====================
django-postgres-copy
====================

Quickly import and export delimited data with Django support for PostgreSQL's COPY command

.. contents:: Table of contents
    :depth: 1
    :local:

Why and what for?
=================

`The people <http://www.californiacivicdata.org/about/>`_ who made this library are data journalists. We are often downloading, cleaning and analyzing new data.

That means we write a load of loaders. In the past we did this by looping through each row and saving it to the database using the Django's ORM `create method <https://docs.djangoproject.com/en/dev/ref/models/querysets/#django.db.models.query.QuerySet.create>`_.

.. code-block:: python

    import csv
    from myapp.models import MyModel


    data = csv.DictReader(open("./data.csv"))
    for row in data:
        MyModel.objects.create(name=row['NAME'], number=row['NUMBER'])

That works, but if you have a big file Django will rack up a database query for each row. That can take a long time to finish.

Lucky for us, PostgreSQL has a built-in tool called `COPY <http://www.postgresql.org/docs/9.4/static/sql-copy.html>`_ that hammers data in and out the database with one quick query.

This package tries to make using COPY as easy as any other database routine supported by Django. It is implemented by a custom `model manager <https://docs.djangoproject.com/en/dev/topics/db/managers/>`_.

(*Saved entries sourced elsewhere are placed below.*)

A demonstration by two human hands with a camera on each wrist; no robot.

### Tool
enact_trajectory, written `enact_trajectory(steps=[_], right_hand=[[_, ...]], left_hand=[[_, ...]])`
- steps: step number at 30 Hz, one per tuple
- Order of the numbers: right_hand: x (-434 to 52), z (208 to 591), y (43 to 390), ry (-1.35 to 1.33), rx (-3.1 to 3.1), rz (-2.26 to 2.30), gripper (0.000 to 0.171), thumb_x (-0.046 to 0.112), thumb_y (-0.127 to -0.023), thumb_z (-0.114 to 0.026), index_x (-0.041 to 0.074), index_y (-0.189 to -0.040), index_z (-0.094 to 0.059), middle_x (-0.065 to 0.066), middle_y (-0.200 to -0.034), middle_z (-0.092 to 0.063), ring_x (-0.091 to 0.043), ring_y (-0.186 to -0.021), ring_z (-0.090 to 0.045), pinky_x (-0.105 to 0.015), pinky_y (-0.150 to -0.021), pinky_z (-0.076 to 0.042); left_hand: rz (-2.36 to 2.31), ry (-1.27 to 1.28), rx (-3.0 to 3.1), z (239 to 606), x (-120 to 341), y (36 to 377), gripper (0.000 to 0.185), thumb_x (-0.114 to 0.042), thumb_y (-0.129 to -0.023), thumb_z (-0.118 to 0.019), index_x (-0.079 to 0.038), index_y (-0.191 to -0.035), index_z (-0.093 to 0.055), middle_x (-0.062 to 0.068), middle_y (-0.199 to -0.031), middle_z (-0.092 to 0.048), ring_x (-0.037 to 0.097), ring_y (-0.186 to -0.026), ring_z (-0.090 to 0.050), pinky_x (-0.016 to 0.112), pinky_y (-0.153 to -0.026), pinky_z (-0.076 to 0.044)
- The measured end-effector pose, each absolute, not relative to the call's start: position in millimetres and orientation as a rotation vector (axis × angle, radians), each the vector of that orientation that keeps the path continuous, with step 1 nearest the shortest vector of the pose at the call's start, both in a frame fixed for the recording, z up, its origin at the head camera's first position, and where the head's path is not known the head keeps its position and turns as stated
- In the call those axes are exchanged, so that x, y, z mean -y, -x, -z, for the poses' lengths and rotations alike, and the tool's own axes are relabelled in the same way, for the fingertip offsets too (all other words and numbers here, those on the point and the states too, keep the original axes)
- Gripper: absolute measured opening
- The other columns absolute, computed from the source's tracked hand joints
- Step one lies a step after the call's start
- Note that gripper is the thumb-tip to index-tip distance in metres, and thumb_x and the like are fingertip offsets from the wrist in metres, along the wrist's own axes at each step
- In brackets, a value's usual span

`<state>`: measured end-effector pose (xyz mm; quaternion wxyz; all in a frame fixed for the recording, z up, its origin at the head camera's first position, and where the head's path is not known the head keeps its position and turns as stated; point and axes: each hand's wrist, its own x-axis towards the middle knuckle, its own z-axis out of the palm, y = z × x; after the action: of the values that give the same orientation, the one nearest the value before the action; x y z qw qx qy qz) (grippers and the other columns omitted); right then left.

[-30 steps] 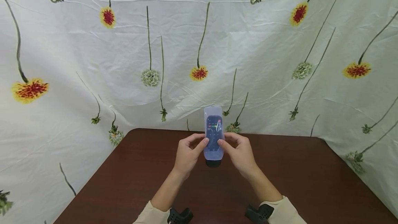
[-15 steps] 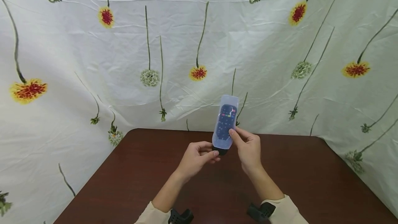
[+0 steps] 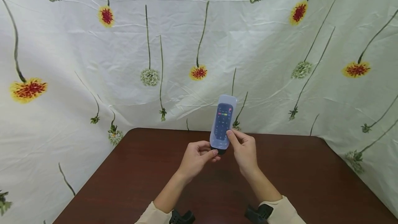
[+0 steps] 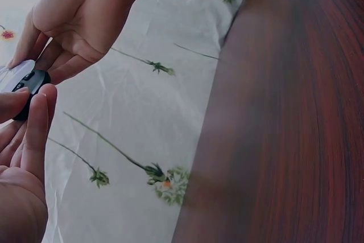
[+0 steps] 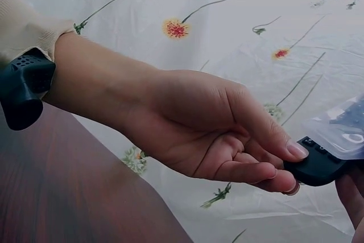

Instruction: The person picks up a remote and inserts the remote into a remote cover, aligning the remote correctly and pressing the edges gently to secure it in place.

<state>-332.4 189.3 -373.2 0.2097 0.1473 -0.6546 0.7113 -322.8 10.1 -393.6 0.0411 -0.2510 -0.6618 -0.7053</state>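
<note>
A flower-printed sheet (image 3: 93,54) hangs behind my dark wooden table (image 3: 311,182). Since a second ago the remote (image 3: 221,150) has risen and tilted, its clear sleeve (image 3: 222,122) slid further up (coming off, I judge). My left hand (image 3: 196,158) pinches the black bottom end; my right hand (image 3: 244,149) grips the sleeve, above the table's far edge.
</note>
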Motion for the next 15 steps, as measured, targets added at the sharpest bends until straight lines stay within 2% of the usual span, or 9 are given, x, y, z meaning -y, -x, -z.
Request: enact_trajectory(steps=[12, 15], right_hand=[[-188.7, 373.4, 332.7, -0.448, 1.835, -1.976, 0.030, 0.011, -0.103, -0.067, -0.011, -0.123, -0.069, -0.022, -0.120, -0.070, -0.016, -0.104, -0.067, -0.024, -0.086, -0.055], [-188.6, 373.1, 333.4, -0.460, 1.841, -1.974, 0.029, 0.011, -0.103, -0.066, -0.011, -0.123, -0.070, -0.021, -0.116, -0.071, -0.017, -0.100, -0.067, -0.026, -0.083, -0.056]], left_hand=[[2.152, 0.788, 2.011, 395.2, -8.3, 326.0, 0.022, 0.007, -0.095, -0.069, 0.017, -0.115, -0.067, 0.023, -0.097, -0.074, 0.023, -0.078, -0.076, 0.037, -0.075, -0.061], [2.150, 0.788, 2.017, 394.7, -7.9, 325.9, 0.021, 0.007, -0.095, -0.068, 0.017, -0.114, -0.067, 0.023, -0.097, -0.074, 0.022, -0.078, -0.076, 0.036, -0.075, -0.061]])
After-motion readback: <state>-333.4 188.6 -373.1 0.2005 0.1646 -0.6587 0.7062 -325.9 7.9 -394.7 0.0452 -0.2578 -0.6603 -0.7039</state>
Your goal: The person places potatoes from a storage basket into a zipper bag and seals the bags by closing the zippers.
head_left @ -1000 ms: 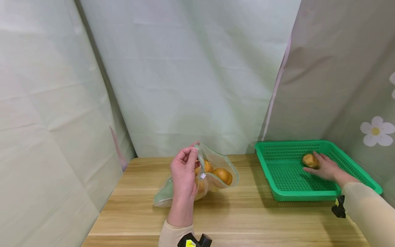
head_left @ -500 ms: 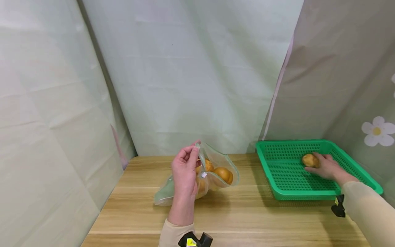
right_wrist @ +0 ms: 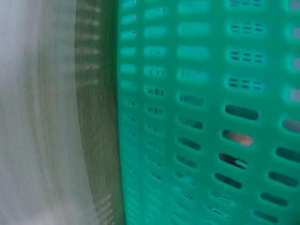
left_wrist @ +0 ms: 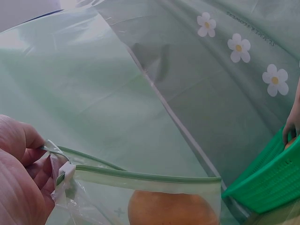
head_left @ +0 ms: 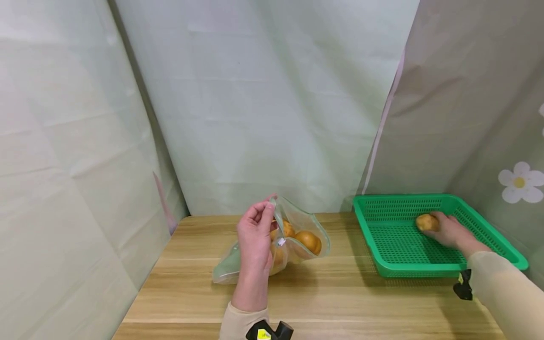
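Observation:
My left hand (head_left: 254,233) pinches the top edge of a clear zip bag (head_left: 229,267) by its green seal, beside the white slider (left_wrist: 67,172). The bag lies on the table with its mouth gaping to the right. Inside are several yellow-brown potatoes (head_left: 307,241), partly hidden by the hand. Within the green basket (head_left: 420,272), on the right, my right hand (head_left: 451,232) grips a single potato (head_left: 426,222) from its right side; some of the fingers are out of sight. The right wrist view shows mostly the slotted basket wall (right_wrist: 215,70).
The wooden table (head_left: 340,302) extends between bag and basket and toward the front. Pale curtains (head_left: 272,104) hang at the back and left, and a darker flowered one (head_left: 446,118) stands close behind the basket's right side.
My right hand's spread fingers have drawn in round the potato in the basket. The left hand and the bag have hardly moved.

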The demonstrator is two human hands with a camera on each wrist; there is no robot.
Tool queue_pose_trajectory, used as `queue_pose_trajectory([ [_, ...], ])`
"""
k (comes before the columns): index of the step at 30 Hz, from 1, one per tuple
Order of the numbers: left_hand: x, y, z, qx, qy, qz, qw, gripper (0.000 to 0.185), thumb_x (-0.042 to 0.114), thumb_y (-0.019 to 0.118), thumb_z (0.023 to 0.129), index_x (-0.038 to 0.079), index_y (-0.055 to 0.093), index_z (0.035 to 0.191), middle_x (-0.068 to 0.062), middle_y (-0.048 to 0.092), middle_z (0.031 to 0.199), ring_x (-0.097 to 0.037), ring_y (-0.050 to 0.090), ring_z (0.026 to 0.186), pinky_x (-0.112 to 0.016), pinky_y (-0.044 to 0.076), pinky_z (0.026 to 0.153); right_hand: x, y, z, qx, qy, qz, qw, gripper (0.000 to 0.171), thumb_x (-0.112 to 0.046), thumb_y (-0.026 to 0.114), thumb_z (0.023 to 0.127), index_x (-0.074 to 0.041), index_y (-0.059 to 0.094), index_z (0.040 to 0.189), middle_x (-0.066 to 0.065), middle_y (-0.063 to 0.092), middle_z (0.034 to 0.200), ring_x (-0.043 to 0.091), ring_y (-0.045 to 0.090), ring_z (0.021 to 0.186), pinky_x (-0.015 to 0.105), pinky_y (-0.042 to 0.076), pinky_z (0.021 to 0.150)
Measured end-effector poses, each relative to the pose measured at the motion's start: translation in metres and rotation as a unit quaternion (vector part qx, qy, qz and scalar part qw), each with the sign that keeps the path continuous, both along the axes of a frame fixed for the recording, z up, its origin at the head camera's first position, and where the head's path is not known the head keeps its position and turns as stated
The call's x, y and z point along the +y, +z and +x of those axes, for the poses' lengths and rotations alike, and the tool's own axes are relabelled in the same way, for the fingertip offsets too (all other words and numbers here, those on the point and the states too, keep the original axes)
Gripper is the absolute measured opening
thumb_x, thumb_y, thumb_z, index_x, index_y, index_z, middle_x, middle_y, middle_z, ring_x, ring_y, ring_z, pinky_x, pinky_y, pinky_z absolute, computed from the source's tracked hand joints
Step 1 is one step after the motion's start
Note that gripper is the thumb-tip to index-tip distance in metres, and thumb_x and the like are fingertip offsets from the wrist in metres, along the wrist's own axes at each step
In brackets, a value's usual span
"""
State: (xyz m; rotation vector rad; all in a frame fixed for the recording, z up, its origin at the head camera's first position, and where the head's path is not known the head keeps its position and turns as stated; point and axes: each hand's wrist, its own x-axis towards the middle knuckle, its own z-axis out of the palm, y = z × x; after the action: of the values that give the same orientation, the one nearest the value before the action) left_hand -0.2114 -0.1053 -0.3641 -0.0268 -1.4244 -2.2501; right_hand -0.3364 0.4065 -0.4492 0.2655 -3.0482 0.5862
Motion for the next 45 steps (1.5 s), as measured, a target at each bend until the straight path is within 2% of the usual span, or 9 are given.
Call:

Here's how it imports a CSV to a database table.

.. code-block:: python

    from myapp.models import MyModel


    MyModel.objects.from_csv(
        "./data.csv",  # The path to a source file (a Python file object is also acceptable)
        dict(name='NAME', number='NUMBER')  # A crosswalk of model fields to CSV headers.
    )

And here's how it exports a database table to a CSV.

.. code-block:: python

    from myapp.models import MyModel


    MyModel.objects.to_csv("./data.csv")


Installation
============

The package can be installed from the Python Package Index with `pip`.

.. code-block:: bash

    $ pip install django-postgres-copy

You will of course have to have Django, PostgreSQL and an adapter between the two (like `psycopg2 <http://initd.org/psycopg/docs/>`_) already installed to put this library to use.


An example
==========

It all starts with a CSV file you'd like to load into your database. This library is intended to be used with large files but here's something simple as an example.

.. code-block:: text

    name,number,date
    ben,1,2012-01-01
    joe,2,2012-01-02
    jane,3,2012-01-03

A Django model that corresponds to the data might look something like this. It should have our custom manager attached.

.. code-block:: python
    :emphasize-lines: 2,9

    from django.db import models
    from postgres_copy import CopyManager


    class Person(models.Model):
        name = models.CharField(max_length=500)
        number = models.IntegerField(null=True)
        date = models.DateField(null=True)
        objects = CopyManager()

If the model hasn't been created in your database, that needs to happen.

.. code-block:: bash

    $ python manage.py migrate


How to import data
------------------

Here's how to create a script to import CSV data into the model. Our favorite way to do this is to write a `custom Django management command <https://docs.djangoproject.com/en/2.2/howto/custom-management-commands/>`_.

.. code-block:: python
    :emphasize-lines: 1,8-11

    from myapp.models import Person
    from django.core.management.base import BaseCommand


    class Command(BaseCommand):

        def handle(self, *args, **kwargs):
            # Since the CSV headers match the model fields,
            # you only need to provide the file's path (or a Python file object)
            insert_count = Person.objects.from_csv('/path/to/my/import.csv')
            print "{} records inserted".format(insert_count)

Run your loader.

.. code-block:: bash

    $ python manage.py myimportcommand


How to export data
------------------

.. code-block:: python
    :emphasize-lines: 1,8-10

    from myapp.models import Person
    from django.core.management.base import BaseCommand


    class Command(BaseCommand):

        def handle(self, *args, **kwargs):
            # All this method needs is the path to your CSV.
            # (If you don't provide one, the method will return the CSV as a string.)
            Person.objects.to_csv('/path/to/my/export.csv')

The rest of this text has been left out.